Programação completa:
CINE
O Gongo
Dias: 01 a 31/03/2018 - antes das apresentações com autorização das produções
Venha fazer parte do público que já se divertiu com esta saborosa parceria entre o CineGamboa e o canal de humor digital O Gongo, com uma seleção deferente de curtas a cada mês
EXPOSIÇÃO
Os Labirintos de Zaca Oliveira - Série: #OcupaLajesNoGamboa + Ocupa Banheirão
Dias: 01 a 31/03/2018 - quarta a sábado das 16h às 20h e domingo das 15h às 17h
GRATUITO
O talentoso multiartista continua exibindo parte de suas criações nas paredes físicas e afetivas do Gamboa Nova, dentro do projeto do Acervo da Laje que valoriza as obras de artistas do Subúrbio de Salvador.
ARTES CÊNICAS
Eróstrato - memória perversa / Grupo de Arte Sem Sentido
Dias: 01, 07, 08, 14, 15, 21, 22, 28 e 29/03/2018 (quartas e quintas) - 20h
Valor: R$20 e R$10 (meia)
Classificação: 18 anos
A partir de inquietações, o grupo promove uma reflexão acerca dos modos de vida da cotidianidade, adaptados à realidade soteropolitana, mas que já eram discutidos por Sartre no fim dos anos 30.
***estreia - Puta: filha da que te pariu - Elaine Bela Vista
Dias: 01, 08, 15, 22 e 29/03/2018 (quintas) - 18h
Valor: R$20 e R$10 (meia)
Classificação: 14 anos
Experimento cênico de caráter semi-itinerante, num formato de procissão performativa, que mistura elementos do teatro e intervenção urbana para realçar e fortalecer a luta mundial pelo combate ao machismo e ao feminicídio.

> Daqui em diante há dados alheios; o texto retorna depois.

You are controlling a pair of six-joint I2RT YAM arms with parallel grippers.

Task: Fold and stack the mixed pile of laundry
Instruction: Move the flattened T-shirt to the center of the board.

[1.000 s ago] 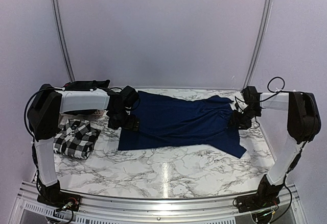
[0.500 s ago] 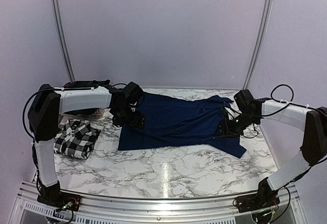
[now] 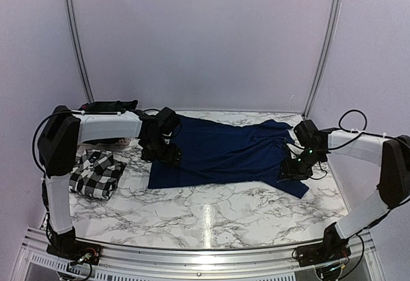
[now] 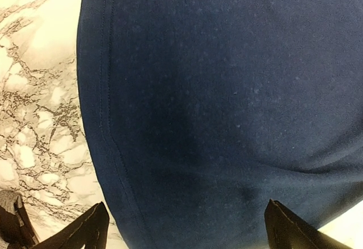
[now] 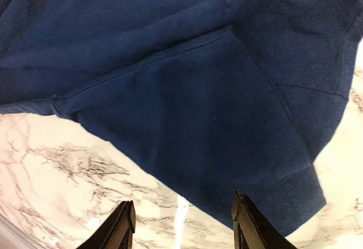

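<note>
While the navy blue T-shirt (image 3: 218, 153) lies spread out flat across the middle of the top view, its straight hem faces the left of the frame and a sleeve reaches toward the lower right. The cloth is smooth on the left and creased into a few folds on the right.

A black-and-white check shirt (image 3: 96, 173) sits folded in a small bundle at the left edge of the frame, well apart from the T-shirt. A dark garment (image 3: 112, 106) lies at the far upper left behind the left arm. Its pattern cannot be made out.

The left gripper (image 3: 165, 155) hangs over the T-shirt's left edge. In the left wrist view the left gripper (image 4: 187, 229) has its fingertips in the two bottom corners, spread as wide as they go. The stitched hem and blue cloth (image 4: 227, 90) lie under the gap, and nothing is pinched between the fingers.

The right gripper (image 3: 296, 169) is low over the sleeve at the right of the frame. In the right wrist view the right gripper (image 5: 184, 226) shows its fingers about halfway apart at the bottom edge. The sleeve's cuff edge (image 5: 187, 101) and bare marble are visible between them, and they hold nothing.

Everything rests on a marble table (image 3: 211, 217), white with grey veins, whose bare surface takes up the lower half of the top view.
</note>
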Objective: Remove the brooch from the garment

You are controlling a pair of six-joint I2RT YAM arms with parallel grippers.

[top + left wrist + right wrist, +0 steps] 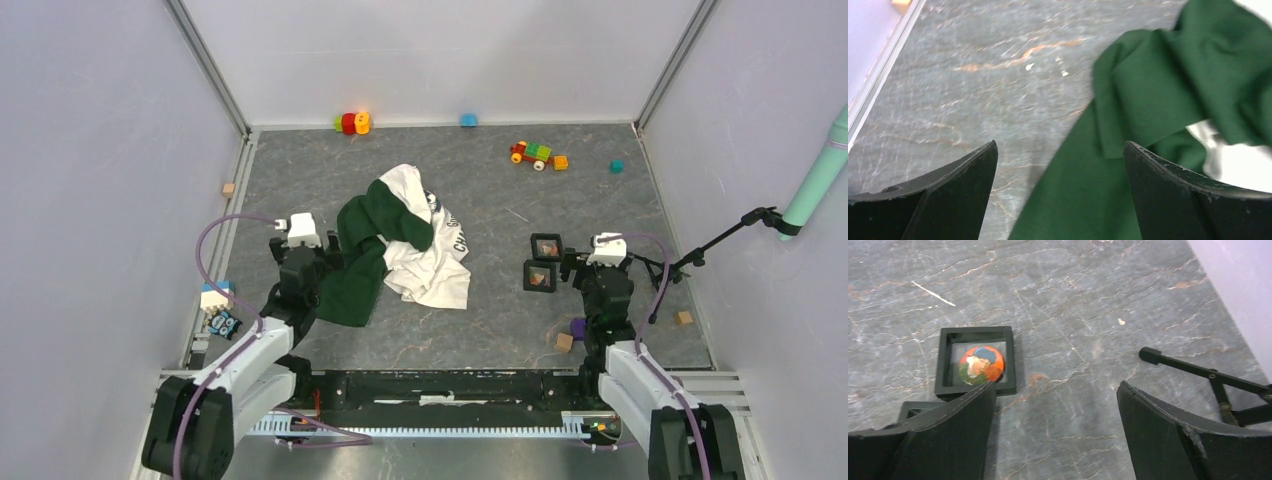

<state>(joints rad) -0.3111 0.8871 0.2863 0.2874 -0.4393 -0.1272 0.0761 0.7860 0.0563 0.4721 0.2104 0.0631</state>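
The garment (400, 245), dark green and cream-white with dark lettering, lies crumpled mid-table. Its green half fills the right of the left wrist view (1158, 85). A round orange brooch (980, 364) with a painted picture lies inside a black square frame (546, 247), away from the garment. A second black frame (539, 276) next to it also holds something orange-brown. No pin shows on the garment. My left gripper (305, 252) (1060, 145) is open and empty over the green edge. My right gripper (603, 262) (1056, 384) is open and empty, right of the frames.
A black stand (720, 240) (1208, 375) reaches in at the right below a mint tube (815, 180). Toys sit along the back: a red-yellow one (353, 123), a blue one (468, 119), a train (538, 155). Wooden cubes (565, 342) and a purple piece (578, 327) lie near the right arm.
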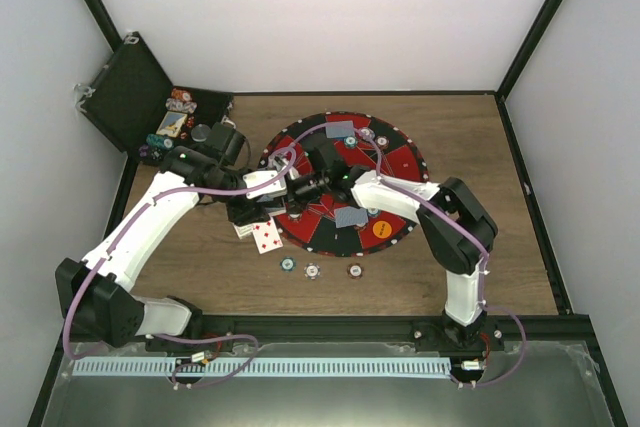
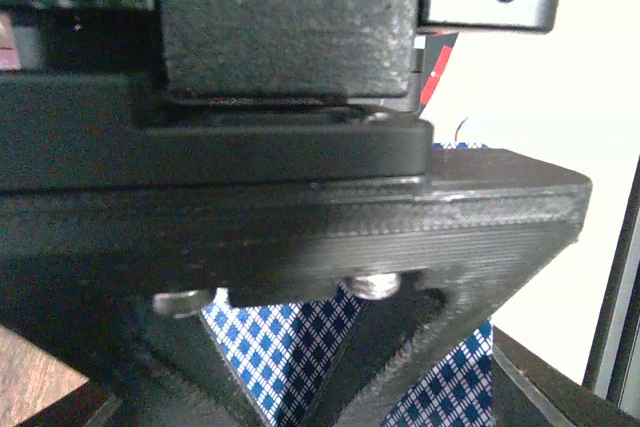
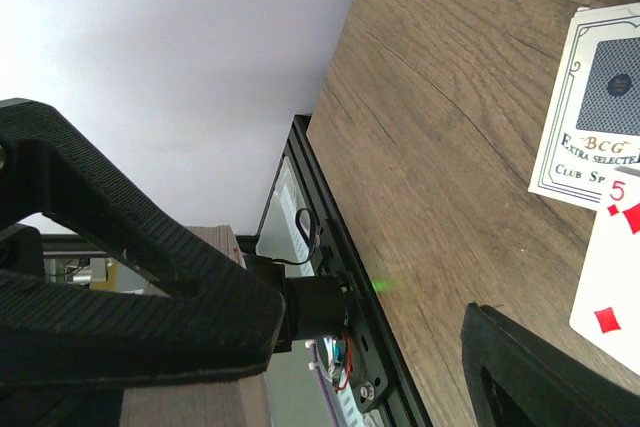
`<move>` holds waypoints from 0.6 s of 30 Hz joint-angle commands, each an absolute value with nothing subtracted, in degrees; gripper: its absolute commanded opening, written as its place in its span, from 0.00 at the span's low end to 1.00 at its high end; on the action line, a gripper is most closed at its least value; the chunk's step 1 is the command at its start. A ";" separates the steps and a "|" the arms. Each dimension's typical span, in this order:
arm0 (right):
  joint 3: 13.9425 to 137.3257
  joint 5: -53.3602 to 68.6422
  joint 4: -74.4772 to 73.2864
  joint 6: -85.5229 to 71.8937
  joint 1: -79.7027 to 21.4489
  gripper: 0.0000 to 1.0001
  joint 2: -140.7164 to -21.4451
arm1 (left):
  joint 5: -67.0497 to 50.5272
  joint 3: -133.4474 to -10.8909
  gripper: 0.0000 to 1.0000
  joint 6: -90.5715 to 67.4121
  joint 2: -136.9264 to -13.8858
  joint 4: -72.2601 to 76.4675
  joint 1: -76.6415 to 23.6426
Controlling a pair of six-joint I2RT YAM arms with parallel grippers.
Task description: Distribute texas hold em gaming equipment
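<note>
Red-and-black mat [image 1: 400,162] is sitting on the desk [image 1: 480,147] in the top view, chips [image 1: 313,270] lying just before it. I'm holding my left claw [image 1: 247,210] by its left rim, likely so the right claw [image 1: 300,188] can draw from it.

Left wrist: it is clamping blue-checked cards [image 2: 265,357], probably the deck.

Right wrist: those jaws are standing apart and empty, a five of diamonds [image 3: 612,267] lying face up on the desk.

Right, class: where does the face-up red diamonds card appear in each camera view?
Top external: diamonds card, left of centre, on bare wood.
Left wrist: not in it.
Right wrist: diamonds card, at the lower right edge.
Shared landmark: the wooden table.
</note>
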State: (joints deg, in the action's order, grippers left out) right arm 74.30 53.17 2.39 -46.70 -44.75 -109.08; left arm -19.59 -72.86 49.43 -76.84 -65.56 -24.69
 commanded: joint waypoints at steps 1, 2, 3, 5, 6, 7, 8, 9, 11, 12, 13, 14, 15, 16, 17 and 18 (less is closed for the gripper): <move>72.60 49.51 -2.68 -44.87 -44.30 0.77 -107.01 | -21.15 -75.69 0.04 48.95 -75.31 -65.37 -24.78; 72.42 49.47 -2.72 -44.86 -44.30 0.77 -106.69 | -21.13 -75.77 0.04 48.91 -75.22 -65.45 -24.84; 72.11 49.46 -2.71 -44.91 -44.30 0.77 -106.30 | -21.24 -75.76 0.04 48.86 -75.11 -65.48 -24.85; 71.63 49.19 -2.68 -44.91 -44.30 0.78 -105.81 | -21.23 -75.68 0.04 48.91 -74.90 -65.48 -24.87; 71.53 49.17 -2.76 -44.75 -44.30 0.78 -105.61 | -21.14 -75.64 0.04 48.91 -74.76 -65.51 -24.87; 71.40 49.03 -2.99 -44.69 -44.30 0.78 -105.54 | -21.06 -75.63 0.04 48.99 -74.71 -65.56 -24.87; 71.37 48.94 -3.21 -44.54 -44.22 0.78 -105.54 | -20.95 -75.53 0.04 49.10 -74.63 -65.71 -24.87; 71.31 49.00 -3.44 -44.42 -44.16 0.78 -105.49 | -21.00 -75.46 0.04 49.17 -74.54 -65.81 -24.85; 71.15 48.83 -3.80 -44.07 -43.85 0.78 -105.35 | -21.03 -75.34 0.04 49.22 -74.32 -65.78 -24.87; 71.07 48.96 -3.86 -44.02 -43.59 0.78 -105.26 | -21.04 -75.26 0.04 49.30 -74.27 -65.81 -24.87; 71.02 49.11 -3.86 -43.88 -43.25 0.78 -105.22 | -21.08 -75.17 0.04 49.37 -74.25 -65.90 -24.87; 71.02 49.27 -3.84 -43.94 -42.87 0.78 -105.22 | -21.09 -75.03 0.04 49.44 -74.26 -65.79 -24.87; 71.09 49.46 -3.80 -43.94 -42.58 0.78 -105.24 | -21.05 -74.79 0.04 49.52 -74.24 -65.58 -24.85; 71.30 49.69 -3.75 -43.86 -42.33 0.78 -105.22 | -20.96 -74.30 0.04 49.56 -74.26 -65.34 -24.87; 71.54 49.90 -3.78 -43.73 -42.26 0.78 -105.16 | -20.81 -73.93 0.04 49.62 -74.17 -64.91 -24.87; 71.74 50.22 -3.58 -43.54 -42.27 0.78 -105.16 | -20.58 -73.50 0.04 49.65 -74.20 -64.42 -24.87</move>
State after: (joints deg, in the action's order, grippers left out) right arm 72.20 51.33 0.08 -45.04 -43.51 -105.89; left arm -19.68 -73.17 49.19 -76.66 -65.69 -24.84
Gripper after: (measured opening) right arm 0.777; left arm 0.623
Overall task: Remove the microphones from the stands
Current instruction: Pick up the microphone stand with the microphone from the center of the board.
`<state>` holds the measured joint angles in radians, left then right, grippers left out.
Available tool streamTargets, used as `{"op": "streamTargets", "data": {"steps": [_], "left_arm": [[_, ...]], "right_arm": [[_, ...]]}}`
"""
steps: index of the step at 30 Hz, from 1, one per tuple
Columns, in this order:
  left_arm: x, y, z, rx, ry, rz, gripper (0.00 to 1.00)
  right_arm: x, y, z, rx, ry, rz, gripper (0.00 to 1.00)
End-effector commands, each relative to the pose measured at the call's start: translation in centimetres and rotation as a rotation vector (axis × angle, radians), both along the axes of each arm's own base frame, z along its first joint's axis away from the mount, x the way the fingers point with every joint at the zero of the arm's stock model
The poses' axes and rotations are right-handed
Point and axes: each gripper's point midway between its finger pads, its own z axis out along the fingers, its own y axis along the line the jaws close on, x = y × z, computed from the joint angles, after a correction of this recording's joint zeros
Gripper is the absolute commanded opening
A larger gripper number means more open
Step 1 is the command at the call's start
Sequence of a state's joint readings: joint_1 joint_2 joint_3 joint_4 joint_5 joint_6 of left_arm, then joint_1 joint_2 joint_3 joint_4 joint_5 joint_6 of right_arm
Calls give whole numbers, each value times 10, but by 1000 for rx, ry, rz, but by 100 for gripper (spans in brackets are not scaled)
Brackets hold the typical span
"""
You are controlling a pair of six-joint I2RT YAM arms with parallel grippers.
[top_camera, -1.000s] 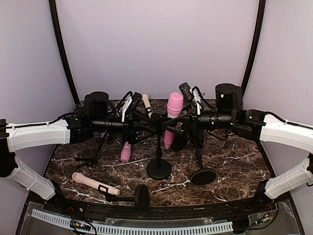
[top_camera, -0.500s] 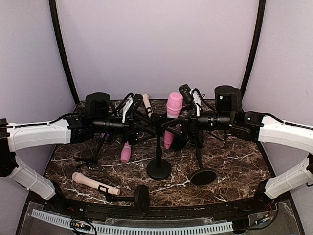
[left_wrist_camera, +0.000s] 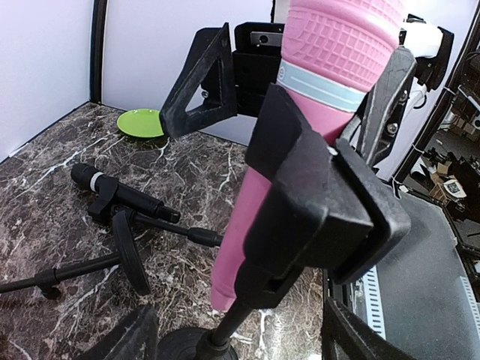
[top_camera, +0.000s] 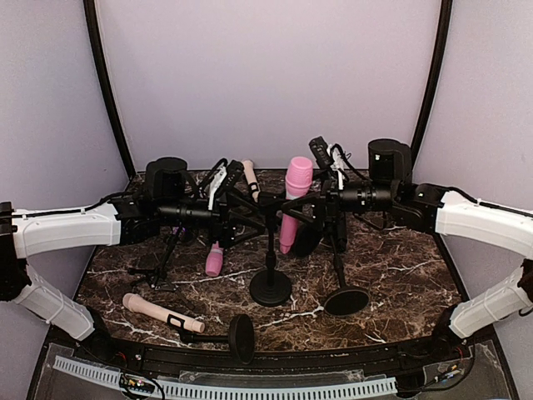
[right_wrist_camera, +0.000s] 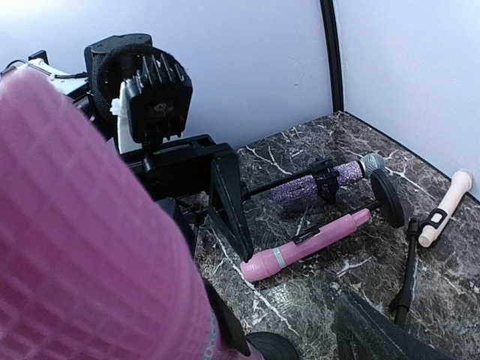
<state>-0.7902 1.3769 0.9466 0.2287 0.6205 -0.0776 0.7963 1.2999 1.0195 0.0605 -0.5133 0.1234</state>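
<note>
Top external view: the pink handheld microphone (top_camera: 293,204) leans in the black round-based desk stand (top_camera: 271,288), with the left gripper (top_camera: 240,215) and right gripper (top_camera: 315,210) flanking it. It is not out yet.

Left wrist view: the microphone sits deep in the stand's black plastic clip (left_wrist_camera: 315,217). The left gripper is spread either side of the stem. The right gripper is spread too, with one triangular finger (left_wrist_camera: 199,82) clear of the head.

Right wrist view: the microphone is a close pink blur. Only this view shows a second pink microphone (right_wrist_camera: 304,246) lying flat. I judge that grasping and lifting remain.
</note>
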Motion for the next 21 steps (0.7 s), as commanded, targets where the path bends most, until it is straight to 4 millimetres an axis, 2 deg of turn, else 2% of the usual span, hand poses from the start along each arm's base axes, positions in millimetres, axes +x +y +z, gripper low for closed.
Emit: {"op": "streamTargets", "data": {"steps": [1, 6, 11, 21], "left_arm": [[-4, -2, -4, 15, -6, -28, 77], [-4, -3, -7, 22, -3, -32, 77], [-2, -3, -9, 28, 0, -29, 77], [-2, -3, -10, 34, -7, -29, 78]], "right_arm": [[-14, 2, 40, 115, -87, 99, 95], [-21, 6, 39, 138, -79, 163, 93], [-21, 9, 34, 143, -54, 193, 80], [-21, 2, 23, 110, -8, 167, 67]]}}
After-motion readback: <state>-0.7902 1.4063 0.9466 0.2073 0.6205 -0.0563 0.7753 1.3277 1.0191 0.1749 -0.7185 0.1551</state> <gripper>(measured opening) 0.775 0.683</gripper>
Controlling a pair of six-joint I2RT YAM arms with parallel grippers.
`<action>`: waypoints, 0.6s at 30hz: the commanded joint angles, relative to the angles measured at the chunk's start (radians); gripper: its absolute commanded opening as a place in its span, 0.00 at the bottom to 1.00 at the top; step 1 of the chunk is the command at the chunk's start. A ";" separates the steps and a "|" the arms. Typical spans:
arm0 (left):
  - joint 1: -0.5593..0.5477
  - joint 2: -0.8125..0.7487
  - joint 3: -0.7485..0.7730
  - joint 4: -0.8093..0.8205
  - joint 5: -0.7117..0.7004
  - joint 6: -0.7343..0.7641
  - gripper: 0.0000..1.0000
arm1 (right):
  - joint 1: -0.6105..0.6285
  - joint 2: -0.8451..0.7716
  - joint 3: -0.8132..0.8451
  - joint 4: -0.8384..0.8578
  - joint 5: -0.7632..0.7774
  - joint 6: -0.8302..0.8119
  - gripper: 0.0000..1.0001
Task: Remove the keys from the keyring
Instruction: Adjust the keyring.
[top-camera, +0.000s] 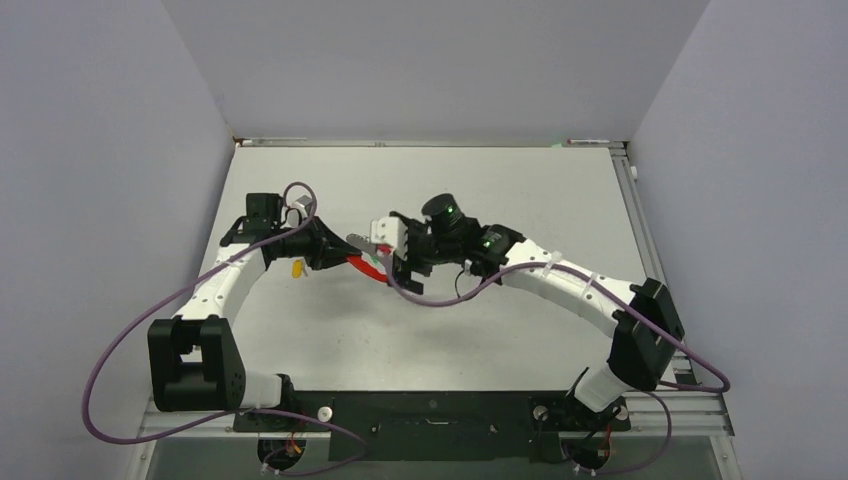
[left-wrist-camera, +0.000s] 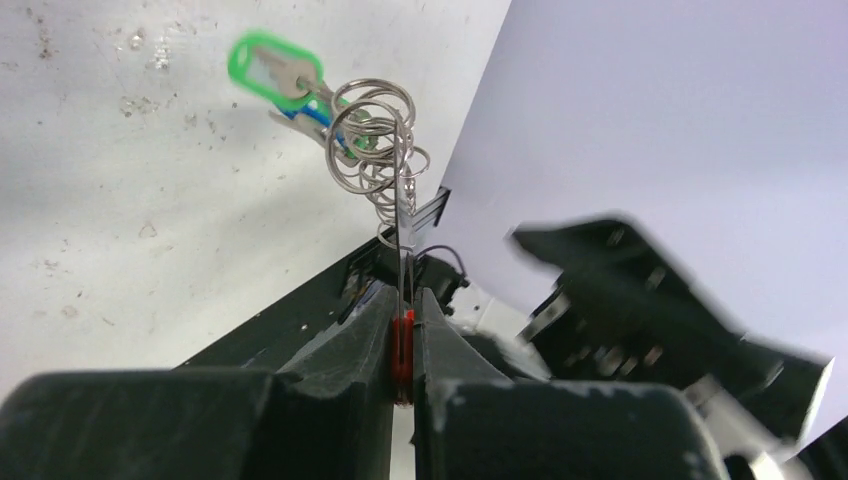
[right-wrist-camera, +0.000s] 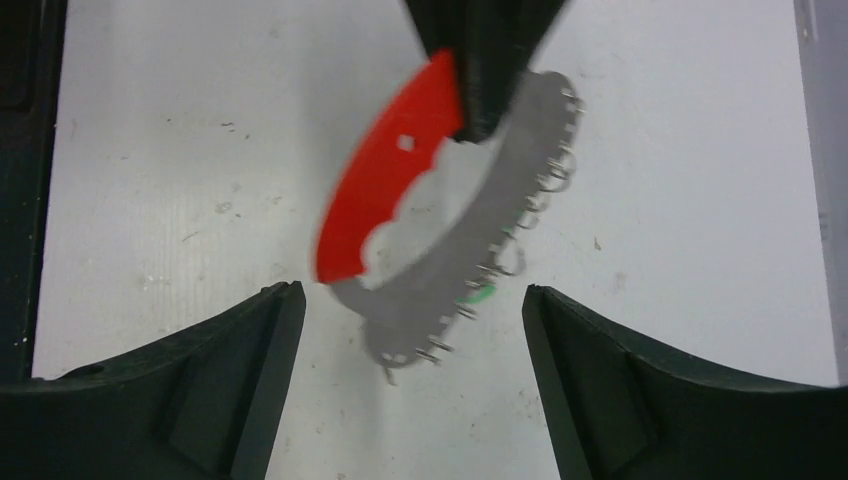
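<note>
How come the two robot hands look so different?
The left gripper is shut tight; the right gripper is wide open. The left gripper pinches the keyring by its red part; the right gripper holds nothing. Both have black fingers and face each other over the table.

The top view looks steeply down from above the near edge, taking in the whole tabletop (top-camera: 450, 335) to its far edge. Both wrist views sit close behind the left tool (left-wrist-camera: 405, 300) and right tool (right-wrist-camera: 407, 295), sharing the keyring (right-wrist-camera: 385, 190) near mid-tabletop.
</note>
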 joint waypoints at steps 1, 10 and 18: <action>0.044 -0.018 0.024 0.132 0.016 -0.206 0.00 | 0.128 -0.049 0.014 -0.028 0.226 -0.157 0.82; 0.040 -0.063 -0.047 0.237 0.064 -0.330 0.00 | 0.303 -0.026 -0.090 0.191 0.663 -0.286 0.76; 0.040 -0.138 -0.132 0.308 0.053 -0.385 0.00 | 0.326 0.000 -0.089 0.264 0.718 -0.277 0.08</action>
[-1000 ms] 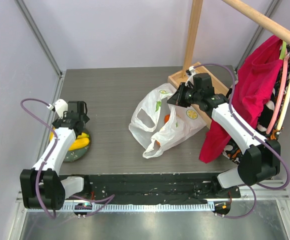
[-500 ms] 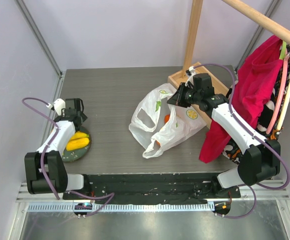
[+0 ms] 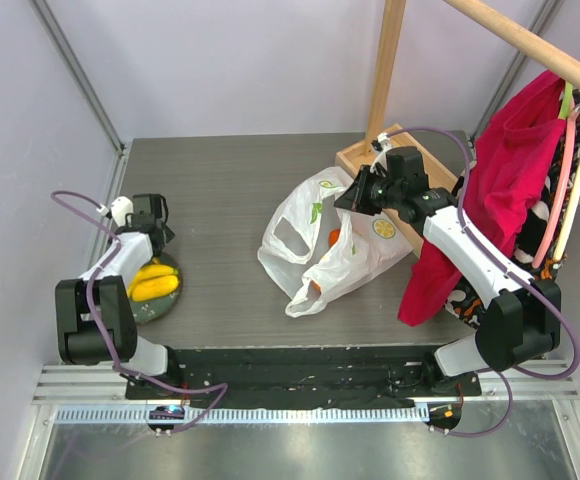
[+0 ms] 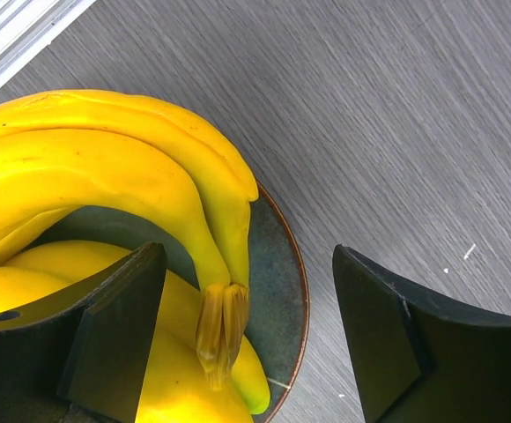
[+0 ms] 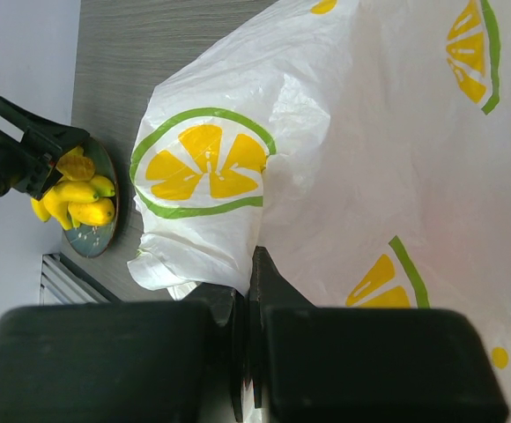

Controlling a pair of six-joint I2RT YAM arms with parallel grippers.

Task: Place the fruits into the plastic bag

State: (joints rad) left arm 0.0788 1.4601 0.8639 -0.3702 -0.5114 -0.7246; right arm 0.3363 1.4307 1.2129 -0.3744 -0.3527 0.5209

***estreia no teatro Maria: Um rito para a minha avó - Leandro Santolli
Dias: 02,03,04,30 e 31/03/2018 (sextas 20h + sábados 17h e 20h + domingo 17h)
Valor: R$20 e R$10 (meia)
Classificação: 12 anos
Espetáculo de teatro documentário autocrítica sobre os exatos 60 últimos dias de vida de uma avó sob o olhar de um neto, a partir das memórias de comemoração de um aniversário que nunca existiu. Acompanhada de perto por ele, essa dura jornada emocional inspirou a criação de um solo tocante.
***estreia - Salvador Dois perdidos numa noite suja - Coletivo Tespis
Dias: 09, 10 e 11/03/2018 (sexta 20h + sábado 17h e 20h + domingo 17h)
Valor: R$20 e R$10 (meia)
Classificação: 16 anos
Com Douglas Oliveira, Leandro Handel e concepção cênica de Roberto Laplagne, a primeira montagem sergipana da peça de Plínio Marcos simula um ringue, enfatizando a luta pela sobrevivência. É também uma experiência do Núcleo de Teatro da Universidade Federal de Sergipe e usa trilha sonora ao vivo e linguagem audiovisual.
***prêmio Braskem - Mesmo sem te tocar - Fernando Santana
Dias: 16, 17 e 18/03/2018 (sexta 20h + sábado 17h e 20h + domingo 17h)
Valor: R$20 e R$10 (meia)
Classificação: 12 anos
Indicado ao Prêmio Braskem 2017 como Melhor Espetáculo, Ator, Texto e Revelação, o trabalho é a estreia solo de Fernando Santana e de Agamenon de Abreu na direção. Conta a história de um homem que, por meio de uma fenda de tempo, retorna do passado para revelar a Teresa o amor que sente por ela.
A ave - Agamenon de Abreu
Dias: 23, 24 e 25/03/2018 (sexta 20h + sábado 17h e 20h + domingo 17h)
Valor: R$20 e R$10 (meia)
Classificação: Livre
Espetáculo que propõe uma reflexão sobre os nossos medos e conformismos, com encenação de Rino Carvalho e texto de Ilma Nascimento em processo colaborativo com o ator, que comemora 25 anos de carreira junto com os 20 anos de seu Grupo Via Palco. Livremente inspirado no poema do alagoano Jorge de Lima.